Trois chercheurs se sont réunis à la Bibliothèque Municipale António Salvado, à Castelo Branco, pour revisiter la vie et l'héritage de D. João de Mendoça (1673-1736), Évêque de Guarda, juriste, collectionneur et homme de culture qui a rassemblé l'une des collections de peinture les plus remarquables de son temps. La séance, promue par l'Association Raia Gerações avec la collaboration de la Société des Amis du Musée Francisco Tavares Proença Júnior, s'est déroulée 290 ans après la mort du prélat, dans une tentative de récupérer la mémoire d'une personnalité encore peu connue et insuffisamment étudiée.
Pedro Miguel Salvado, historien du patrimoine et directeur du Musée Archéologique de Fundão, a récupéré la mémoire de Luís Pinto Garcia, chercheur qui en 1942 a publié une biographie de D. João de Mendoça.
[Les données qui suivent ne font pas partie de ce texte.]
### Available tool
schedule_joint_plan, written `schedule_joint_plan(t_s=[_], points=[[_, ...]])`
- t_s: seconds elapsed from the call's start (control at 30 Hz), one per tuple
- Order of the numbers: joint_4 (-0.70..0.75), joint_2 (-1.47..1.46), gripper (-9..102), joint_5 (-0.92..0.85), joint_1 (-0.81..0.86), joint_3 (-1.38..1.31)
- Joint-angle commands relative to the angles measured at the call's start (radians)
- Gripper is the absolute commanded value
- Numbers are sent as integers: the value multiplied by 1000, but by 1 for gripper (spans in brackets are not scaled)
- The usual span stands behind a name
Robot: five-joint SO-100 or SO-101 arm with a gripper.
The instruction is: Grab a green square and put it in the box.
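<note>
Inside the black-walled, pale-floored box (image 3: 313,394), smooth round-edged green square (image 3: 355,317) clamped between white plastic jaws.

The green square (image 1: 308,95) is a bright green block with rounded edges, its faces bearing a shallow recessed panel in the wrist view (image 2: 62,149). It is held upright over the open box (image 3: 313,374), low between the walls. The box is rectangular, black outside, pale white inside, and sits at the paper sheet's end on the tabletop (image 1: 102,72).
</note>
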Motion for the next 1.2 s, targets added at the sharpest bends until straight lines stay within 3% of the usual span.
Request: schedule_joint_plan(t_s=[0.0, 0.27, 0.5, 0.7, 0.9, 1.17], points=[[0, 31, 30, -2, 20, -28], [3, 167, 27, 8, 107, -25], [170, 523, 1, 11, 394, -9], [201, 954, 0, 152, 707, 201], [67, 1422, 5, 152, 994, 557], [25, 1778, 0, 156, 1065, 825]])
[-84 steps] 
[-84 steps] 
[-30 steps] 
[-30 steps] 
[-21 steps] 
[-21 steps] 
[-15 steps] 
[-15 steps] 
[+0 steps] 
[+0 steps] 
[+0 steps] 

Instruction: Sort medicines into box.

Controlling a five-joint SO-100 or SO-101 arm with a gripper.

Salvado a également souligné l'importance de l'évêque dans la sauvegarde du patrimoine, soulignant que son attitude de valorisation et de préservation des témoignages du passé était remarquablement précoce pour le contexte du XVIIIe siècle, anticipant même l'Édit de D. João V.
Ricardo Nunes da Silva, professeur à l'École des Arts de l'Université Polytechnique de Castelo Branco, a révélé la dimension de l'univers matériel et artistique de D. João de Mendoça à partir de l'inventaire du Palais Episcopal. Son patrimoine comprenait des livres, des peintures, de la vaisselle, des tapis, des pièces de numismatique, des objets en argent et en or, des reliquaires, des reliques, des horloges et des objets exotiques, dans un ensemble évalué à l'époque à environ 30 millions de réis.
Pedro Rego da Silva, historien de l'art et avocat, s'est concentré sur le parcours académique de D. João de Mendoça, depuis sa formation juridique en tant que доктор et professeur de Droit à l'Université de Coimbra jusqu'à son affirmation progressive dans la carrière ecclésiastique, traçant sa trajectoire d'Estremoz et Évora à Guarda, Castelo Branco et Rome. La séance s'est terminée avec la réflexion que beaucoup de l'histoire culturelle de la région reste à étudier, mais qu'il existe actuellement des chercheurs capables de développer ce travail.